Notre héros n’a pas atteint le terminus de ses surprises. Dans le cabinet du notaire, ce dernier annonce une somme de dix millions d’euros. Dévolue à Paul Faviau. Notre narrateur de protester – avec quelle honnêteté ! – de son identité. Le notaire sourit et demande un document, semble s’en réjouir. Lurquin, déstabilisé, reprend le papier, y jette un œil et découvre le nom du neveu en lieu et place du sien. Stupeur !

L’intégrité a ses limites. Notre héros décide de jouer temporairement le jeu et les Faviau pour assurer le transfert bancaire. Il sera temps assez, à son retour… Mais tout bascule définitivement. Il rentre chez lui euphorique, veut annoncer la manne céleste, la nouvelle ère qui s’ouvre… Patatras ! Un inconnu athlétique s’est substitué à lui comme père/époux. Sa famille est-elle menacée par un maniaque, retournée par un manipulateur ? Il veut s’en persuader mais plus personne (proches, collègues) ne le reconnaît. Sombrerait-il dans la démence ? Est-il englué dans une ténébreuse machination ?

Lurquin va se battre durant près de deux cents pages pour résoudre les mystères qui embrument sa vie, rechercher Diane, croiser – on s’en serait douté – la route des braqueurs… comme celle de très dangereux mafiosi prêts à tout tenter pour venger l’assassinat d’un des leurs (et de son enfant).  Et apprendre à courir plus vite que son ombre. Mais quelle est sa place exacte sur cet échiquier ?

Au fil du drame, de la trame et de la confusion identitaire, on songe à Angel Hearth (d’Alan Parker), à d’autres films encore, ceux d’Hitchcock, qui faufilent régulièrement un innocent/martyr dans une chasse à l’homme hallucinée.

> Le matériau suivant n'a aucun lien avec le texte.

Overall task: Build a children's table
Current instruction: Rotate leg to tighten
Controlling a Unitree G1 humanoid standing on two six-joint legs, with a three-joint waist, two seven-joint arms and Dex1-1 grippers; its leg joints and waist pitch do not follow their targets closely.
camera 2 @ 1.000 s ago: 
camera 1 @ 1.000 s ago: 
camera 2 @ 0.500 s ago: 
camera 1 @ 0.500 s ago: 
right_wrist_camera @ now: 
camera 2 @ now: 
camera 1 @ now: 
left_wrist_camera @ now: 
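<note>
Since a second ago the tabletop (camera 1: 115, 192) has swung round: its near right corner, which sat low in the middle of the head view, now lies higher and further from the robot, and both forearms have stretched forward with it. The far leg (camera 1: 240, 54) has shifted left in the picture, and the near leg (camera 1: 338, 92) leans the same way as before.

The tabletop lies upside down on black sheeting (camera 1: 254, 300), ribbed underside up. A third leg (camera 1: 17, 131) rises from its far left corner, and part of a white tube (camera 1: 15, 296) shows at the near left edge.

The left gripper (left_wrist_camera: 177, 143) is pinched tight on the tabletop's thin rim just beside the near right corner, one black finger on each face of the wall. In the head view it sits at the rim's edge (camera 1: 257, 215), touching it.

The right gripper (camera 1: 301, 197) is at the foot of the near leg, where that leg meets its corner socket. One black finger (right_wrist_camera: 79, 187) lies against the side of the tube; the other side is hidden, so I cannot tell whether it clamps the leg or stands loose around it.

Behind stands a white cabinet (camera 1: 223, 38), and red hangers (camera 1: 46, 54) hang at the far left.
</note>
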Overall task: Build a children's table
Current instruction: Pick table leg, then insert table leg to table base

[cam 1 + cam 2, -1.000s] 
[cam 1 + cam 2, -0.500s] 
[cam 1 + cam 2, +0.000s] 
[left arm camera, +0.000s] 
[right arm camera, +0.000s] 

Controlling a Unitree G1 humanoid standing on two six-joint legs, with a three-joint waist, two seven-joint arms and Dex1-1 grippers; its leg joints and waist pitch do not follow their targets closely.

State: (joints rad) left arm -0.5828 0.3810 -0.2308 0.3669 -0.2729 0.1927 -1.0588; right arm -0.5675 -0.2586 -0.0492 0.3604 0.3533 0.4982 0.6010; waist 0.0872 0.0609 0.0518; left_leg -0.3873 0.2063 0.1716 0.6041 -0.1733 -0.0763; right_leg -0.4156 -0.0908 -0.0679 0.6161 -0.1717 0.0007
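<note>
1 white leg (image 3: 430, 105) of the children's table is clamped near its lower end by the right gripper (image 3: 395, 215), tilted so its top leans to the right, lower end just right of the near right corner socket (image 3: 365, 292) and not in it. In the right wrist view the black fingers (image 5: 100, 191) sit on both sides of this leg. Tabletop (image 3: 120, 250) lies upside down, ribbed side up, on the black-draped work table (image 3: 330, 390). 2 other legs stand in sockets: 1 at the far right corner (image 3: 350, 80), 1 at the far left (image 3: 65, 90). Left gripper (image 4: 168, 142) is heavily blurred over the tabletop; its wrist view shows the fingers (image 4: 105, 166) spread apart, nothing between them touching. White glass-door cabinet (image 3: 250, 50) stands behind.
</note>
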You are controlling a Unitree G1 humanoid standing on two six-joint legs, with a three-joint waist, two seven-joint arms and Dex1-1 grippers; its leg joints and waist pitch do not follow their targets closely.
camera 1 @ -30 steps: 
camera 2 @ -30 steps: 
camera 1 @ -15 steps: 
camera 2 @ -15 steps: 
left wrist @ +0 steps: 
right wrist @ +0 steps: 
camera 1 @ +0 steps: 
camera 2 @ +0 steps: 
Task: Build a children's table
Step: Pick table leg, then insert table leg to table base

Un bémol ? Le thriller est purement ludique : l’écriture de Gilles Horiac, très efficace, se limite au fonctionnel ; les personnages, paradoxalement, perdent de la consistance en cours de road-movie

Mais. Ne boudons pas notre plaisir. Voici un véritable page-turner ! Et le grand mérite de l’auteur est de nous amarrer à son héros de la première à la dernière page.